> [Instructions for the task]:
An exact copy of the lines, starting at the top of the listing and ending with the line that has "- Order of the", is the required answer. Pictures are not part of it.
:::
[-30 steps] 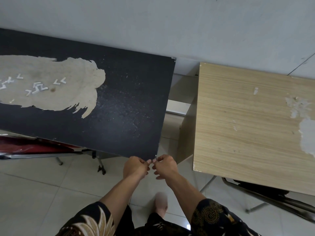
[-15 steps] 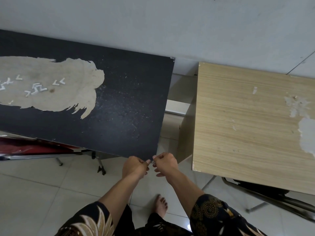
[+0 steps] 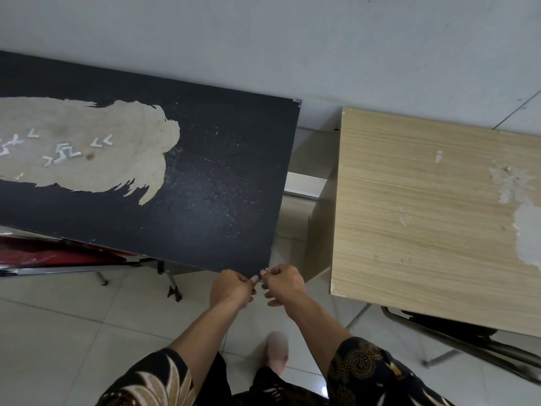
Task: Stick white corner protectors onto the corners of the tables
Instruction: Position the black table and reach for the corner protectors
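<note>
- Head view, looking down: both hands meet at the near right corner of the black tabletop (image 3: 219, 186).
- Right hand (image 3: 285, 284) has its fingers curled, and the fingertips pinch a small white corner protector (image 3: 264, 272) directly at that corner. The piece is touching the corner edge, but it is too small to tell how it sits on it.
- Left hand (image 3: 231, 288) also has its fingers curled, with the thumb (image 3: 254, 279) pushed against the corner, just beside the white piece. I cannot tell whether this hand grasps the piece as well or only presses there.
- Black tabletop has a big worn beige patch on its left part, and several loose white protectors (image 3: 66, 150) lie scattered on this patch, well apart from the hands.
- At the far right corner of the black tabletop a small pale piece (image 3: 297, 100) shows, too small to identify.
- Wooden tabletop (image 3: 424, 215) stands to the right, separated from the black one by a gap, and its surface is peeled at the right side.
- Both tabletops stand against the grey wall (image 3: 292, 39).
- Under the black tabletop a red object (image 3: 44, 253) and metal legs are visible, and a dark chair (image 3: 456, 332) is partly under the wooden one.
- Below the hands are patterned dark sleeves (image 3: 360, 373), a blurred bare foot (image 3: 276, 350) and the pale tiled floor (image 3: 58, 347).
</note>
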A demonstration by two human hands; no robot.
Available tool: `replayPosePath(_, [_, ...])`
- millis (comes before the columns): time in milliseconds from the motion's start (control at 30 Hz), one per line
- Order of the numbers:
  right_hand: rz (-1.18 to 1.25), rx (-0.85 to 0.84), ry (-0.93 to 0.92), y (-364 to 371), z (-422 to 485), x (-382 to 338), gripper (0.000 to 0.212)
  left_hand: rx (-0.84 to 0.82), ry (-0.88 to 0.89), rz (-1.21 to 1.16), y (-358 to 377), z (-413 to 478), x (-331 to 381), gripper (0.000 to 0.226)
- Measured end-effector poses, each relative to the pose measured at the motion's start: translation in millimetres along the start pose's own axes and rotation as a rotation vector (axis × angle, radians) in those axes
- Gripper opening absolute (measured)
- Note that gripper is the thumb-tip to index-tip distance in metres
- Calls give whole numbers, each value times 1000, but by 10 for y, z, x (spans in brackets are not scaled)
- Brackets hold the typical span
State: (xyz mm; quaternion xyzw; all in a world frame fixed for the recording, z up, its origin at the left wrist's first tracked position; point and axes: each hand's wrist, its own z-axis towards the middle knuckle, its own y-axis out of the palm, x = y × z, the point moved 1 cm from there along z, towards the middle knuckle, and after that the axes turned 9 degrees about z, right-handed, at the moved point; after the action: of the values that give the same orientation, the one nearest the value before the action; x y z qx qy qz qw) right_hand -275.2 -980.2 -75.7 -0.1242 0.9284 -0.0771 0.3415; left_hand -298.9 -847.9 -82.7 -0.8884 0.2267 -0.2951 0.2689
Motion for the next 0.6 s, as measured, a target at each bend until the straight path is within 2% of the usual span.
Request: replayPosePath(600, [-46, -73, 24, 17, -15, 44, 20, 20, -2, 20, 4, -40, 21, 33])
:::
> [Solution to this problem]:
[-30 steps] 
[-15 steps] 
[+0 steps] 
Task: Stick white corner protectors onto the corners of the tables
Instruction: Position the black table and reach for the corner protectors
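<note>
- Head view, looking down: both hands meet at the near right corner of the black tabletop (image 3: 219, 186).
- Right hand (image 3: 285, 284) has its fingers curled, and the fingertips pinch a small white corner protector (image 3: 264, 272) directly at that corner. The piece is touching the corner edge, but it is too small to tell how it sits on it.
- Left hand (image 3: 231, 288) also has its fingers curled, with the thumb (image 3: 254, 279) pushed against the corner, just beside the white piece. I cannot tell whether this hand grasps the piece as well or only presses there.
- Black tabletop has a big worn beige patch on its left part, and several loose white protectors (image 3: 66, 150) lie scattered on this patch, well apart from the hands.
- At the far right corner of the black tabletop a small pale piece (image 3: 297, 100) shows, too small to identify.
- Wooden tabletop (image 3: 424, 215) stands to the right, separated from the black one by a gap, and its surface is peeled at the right side.
- Both tabletops stand against the grey wall (image 3: 292, 39).
- Under the black tabletop a red object (image 3: 44, 253) and metal legs are visible, and a dark chair (image 3: 456, 332) is partly under the wooden one.
- Below the hands are patterned dark sleeves (image 3: 360, 373), a blurred bare foot (image 3: 276, 350) and the pale tiled floor (image 3: 58, 347).
</note>
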A demonstration by two human hands; no robot.
Available tool: `replayPosePath(_, [_, ...])`
- millis (comes before the columns): time in milliseconds from the motion's start (control at 30 Hz), one per line
- Order of the numbers:

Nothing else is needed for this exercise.